У Элки уже совсем тонкие глаза и кривая голова, она хочет что-то сказать, но Анночка начинает быстро-быстро меня спрашивать, а я быстро-быстро ей отвечаю:

— А во что она одета?

— На ней красная юбочка и белая кофточка.

— А туфельки?

— Туфли у неё красные, а носки белые.

— А что она ест?

— Она говорит несколько слов — на каком языке, я не знаю, — и сверху ей в ладошки падают большие синие ягоды.

Анночка хлопает — ей всё это очень нравится. А Эллочка спрашивает ласковым и неприятным голосом:

— А можно на неё посмотреть?

— Конечно можно, — говорю и делаю очень честные глаза, — но только дня через три-четыре!

— Почему это? — спрашивает Элка грозно.

— Потому что она должна к вам привыкнуть, — объясняю я, — я её три дня не видела, а только слышала её голос. — И тут я как начну придумывать — я очень люблю придумывать всякие истории и сказки, и рассказываю-рассказываю, как она прилетела на большой снежинке, как жила у меня за подушкой, у стенки, и на ночь прикрывалась моим носовым платком — он всегда лежит у меня под подушкой, но она сделала так, что видеть я её тогда не могла. Анночка слушает меня, у неё стали совсем огромные глаза. Даже у Эллочки глаза стали обычные, она тоже слушает.
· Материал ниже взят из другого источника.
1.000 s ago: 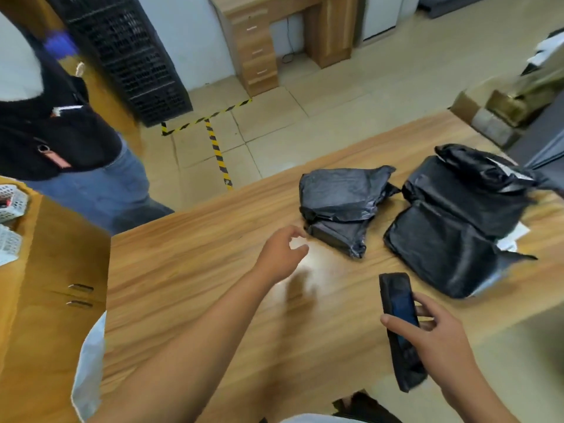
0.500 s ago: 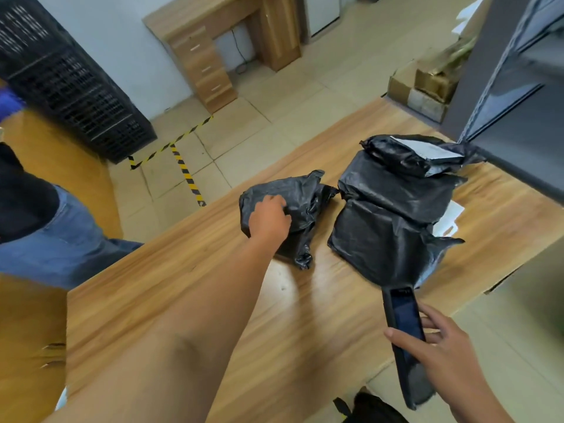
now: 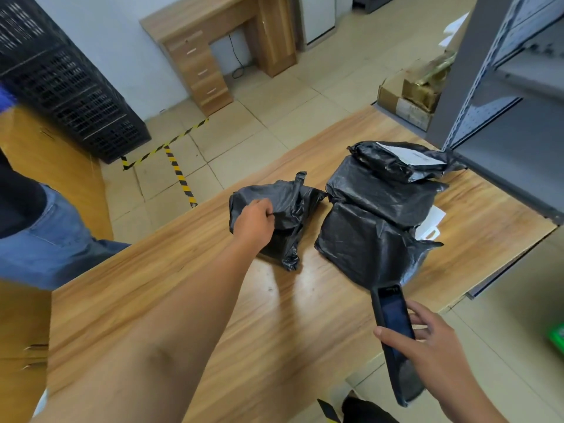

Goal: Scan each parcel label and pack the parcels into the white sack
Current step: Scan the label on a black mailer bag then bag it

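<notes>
Now: left hand (image 3: 254, 221), frame centre, fingers curled, pinching fold of small black parcel (image 3: 287, 209); half second ago merely laid on it. Parcel on wooden table (image 3: 183, 285), unmoved, just left of stacked parcels (image 3: 375, 236). Right hand (image 3: 433, 352), lower right, still gripping handheld scanner (image 3: 392, 325), screen up.

Our left hand (image 3: 254, 222) hung short of the small black parcel (image 3: 290, 215) a second ago; now we grip its plastic. Our view has swung right.
</notes>
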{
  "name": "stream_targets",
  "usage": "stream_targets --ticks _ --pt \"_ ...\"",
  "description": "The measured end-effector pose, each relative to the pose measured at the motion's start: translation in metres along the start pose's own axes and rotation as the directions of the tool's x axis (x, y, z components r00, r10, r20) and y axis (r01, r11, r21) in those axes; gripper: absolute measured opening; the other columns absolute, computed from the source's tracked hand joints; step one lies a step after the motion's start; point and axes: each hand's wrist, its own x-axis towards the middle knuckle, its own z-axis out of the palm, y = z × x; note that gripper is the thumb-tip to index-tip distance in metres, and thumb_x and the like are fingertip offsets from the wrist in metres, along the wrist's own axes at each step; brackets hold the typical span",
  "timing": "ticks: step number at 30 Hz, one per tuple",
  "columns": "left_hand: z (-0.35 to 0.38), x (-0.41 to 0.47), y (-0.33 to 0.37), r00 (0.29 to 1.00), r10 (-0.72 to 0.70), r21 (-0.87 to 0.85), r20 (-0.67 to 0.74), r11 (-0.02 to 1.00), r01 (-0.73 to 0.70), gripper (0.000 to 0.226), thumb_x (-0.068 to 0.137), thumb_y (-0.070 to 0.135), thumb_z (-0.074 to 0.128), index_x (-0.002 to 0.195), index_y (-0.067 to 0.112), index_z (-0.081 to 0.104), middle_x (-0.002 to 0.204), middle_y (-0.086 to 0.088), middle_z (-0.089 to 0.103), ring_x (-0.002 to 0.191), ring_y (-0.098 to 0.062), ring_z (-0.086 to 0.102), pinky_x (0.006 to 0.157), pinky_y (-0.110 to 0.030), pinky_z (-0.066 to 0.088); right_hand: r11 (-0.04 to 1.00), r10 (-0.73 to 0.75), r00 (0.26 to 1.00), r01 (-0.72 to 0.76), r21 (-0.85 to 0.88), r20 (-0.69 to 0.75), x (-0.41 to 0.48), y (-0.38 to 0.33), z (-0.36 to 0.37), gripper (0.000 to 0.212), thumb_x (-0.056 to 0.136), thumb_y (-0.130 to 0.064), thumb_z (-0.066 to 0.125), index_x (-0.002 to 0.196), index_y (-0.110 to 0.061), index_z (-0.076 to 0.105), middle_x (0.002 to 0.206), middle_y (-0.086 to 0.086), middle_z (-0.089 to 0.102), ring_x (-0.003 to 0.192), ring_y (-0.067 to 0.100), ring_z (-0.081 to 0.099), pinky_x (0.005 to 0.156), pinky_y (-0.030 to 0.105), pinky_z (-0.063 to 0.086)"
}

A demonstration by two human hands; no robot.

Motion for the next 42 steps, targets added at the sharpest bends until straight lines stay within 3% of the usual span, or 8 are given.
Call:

— Потом, — рассказываю я, — она однажды села около самого моего лица, утром, когда я только проснулась, и тут я её увидела, и тогда мы подружились, я спросила ее: «Можно мне тебя познакомить со своими сёстрами?» Она сказала: «Можно, но не сразу!» И потом я рассказывала, какие истории происходили, когда мы в комнате были с ней вдвоём: то она на «жирафа» залезала, то танцевала на блюдце, то чуть в стакане с водой не утонула!

И вдруг я очень устала. Надо отдохнуть, думаю, и замолчала. Села за стол и смотрю в окно, на небо. Дышу. Сижу, сижу и вдруг слышу какой-то шёпот. Но так хорошо сидеть, что даже голову не поворачиваю. Опять сижу, дышу и смотрю в окно. Вдруг слышу скрип какой-то. Тогда я опускаю голову и вижу: Анночка слезла с табуретки и ко мне подходит. Я смотрю: у неё кулачок засунут в карман платья. Она говорит:

— А у меня есть куколка Лю-Лю-Лю… — Но голос очень неуверенный.
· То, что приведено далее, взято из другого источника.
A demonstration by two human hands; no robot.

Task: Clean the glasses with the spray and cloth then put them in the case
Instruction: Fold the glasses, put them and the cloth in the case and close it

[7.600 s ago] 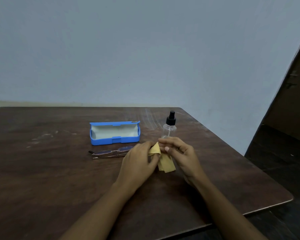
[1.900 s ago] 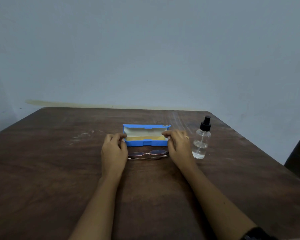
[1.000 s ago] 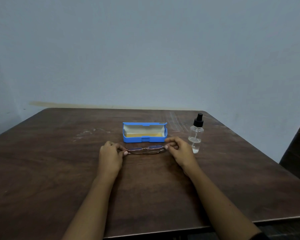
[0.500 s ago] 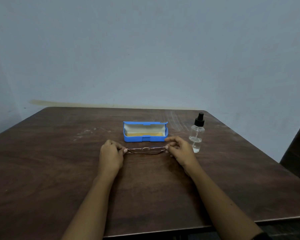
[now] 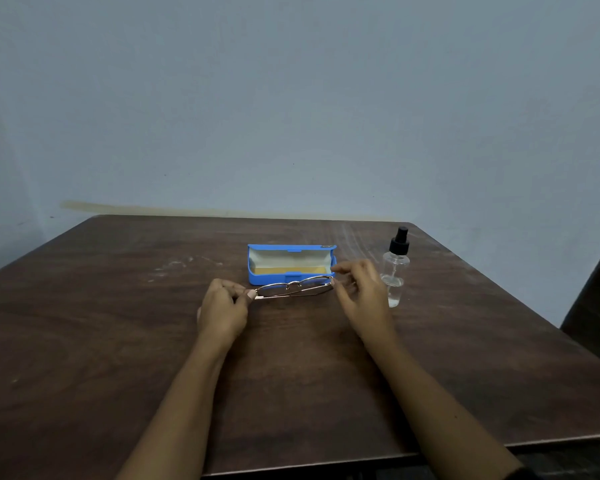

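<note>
The thin metal-framed glasses (image 5: 293, 288) are folded and held just above the table in front of the open blue case (image 5: 257, 279). My left hand (image 5: 222, 311) pinches their left end. My right hand (image 5: 361, 292) has its fingertips around their right end, slightly blurred. The yellow cloth (image 5: 288, 270) lies folded inside the case, whose lid stands up behind it. To the right of my right hand, a clear spray bottle (image 5: 396, 263) with a black nozzle stands upright.
Everything sits on a dark brown wooden table (image 5: 118, 341) against a pale blue wall. The table's right edge runs diagonally near the bottle, with a dark floor beyond it.
The cloth went into the case. Both hands took the glasses by their ends and have now raised them off the table, closer to the case's front wall.
</note>
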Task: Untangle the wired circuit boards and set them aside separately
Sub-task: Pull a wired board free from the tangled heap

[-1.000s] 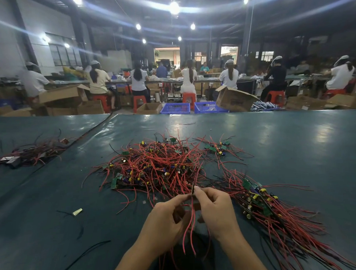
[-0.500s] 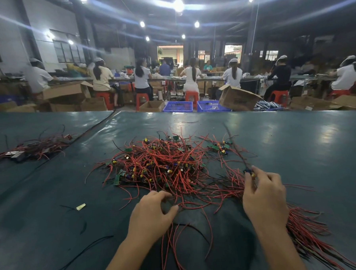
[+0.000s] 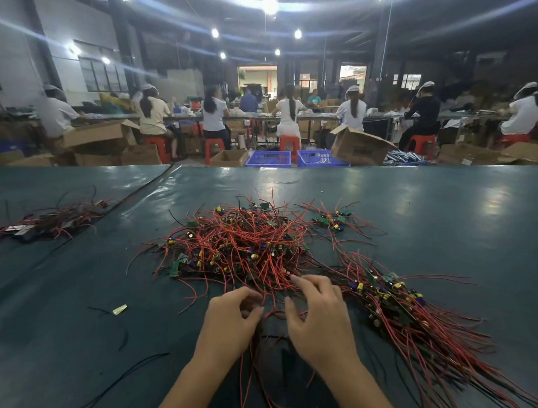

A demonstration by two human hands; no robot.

Я смотрю на Элку — у неё совсем тонкие глаза и кривая голова.

Тут я так расстроилась, очень сильно расстроилась, махнула рукой и говорю Анночке спокойно, а самой так грустно:

— Нет у тебя никакой куколки Лю-Лю-Лю!

Встала из-за стола и подошла к окну.

Стою, расстраиваюсь и сержусь: такую хорошую игру испортили!

Придумали какую-то дурацкую Лю-Лю-Лю!

Конечно, всё это Элка придумала!

Всё равно — обе глупые. Да ну их!

Меня показывают Столярскому

Мы идём к Столярскому — меня там будут «показывать».

Несколько дней назад Елена Григорьевна сказала:

— Нинуша, педсовет обсудил и решил показать тебя и ещё одного мальчика — он сын очень известного скрипача, — показать вас Столярскому, он сейчас тоже здесь живёт в эвакуации, он очень крупный, известный педагог! Ты не откажешься?

Я немножко подумала и спросила:

— Что такое «показать»?

Елена Григорьевна объясняет:

— Это значит, что мы придём к нему домой, и ты ему поиграешь на скрипке.

— Хорошо, — говорю, — я ему поиграю.

Елена Григорьевна засмеялась и обняла меня. С тех пор как я бросила музыкальную школу, а потом опять стала в неё ходить, прошло три месяца, и сейчас мне скрипка стала даже нравиться. Я придумала и научилась делать непротивный звук, а иногда у меня получается звук, который почти приятный!

Елена Григорьевна позвонила в дверь. Дверь открыла пожилая женщина — сердитая навсегда. Я ей говорю: «Здравствуйте!», она не отвечает и смотрит на Елену Григорьевну. «Пётр Соломонович ждет нас, — говорит Елена Григорьевна, — мы из музыкальной школы на прослушивание». Женщина пропускает нас в квартиру, мы быстро раздеваемся в прихожей и проходим в комнату, женщина идёт за нами и выходит во вторую дверь в этой же комнате.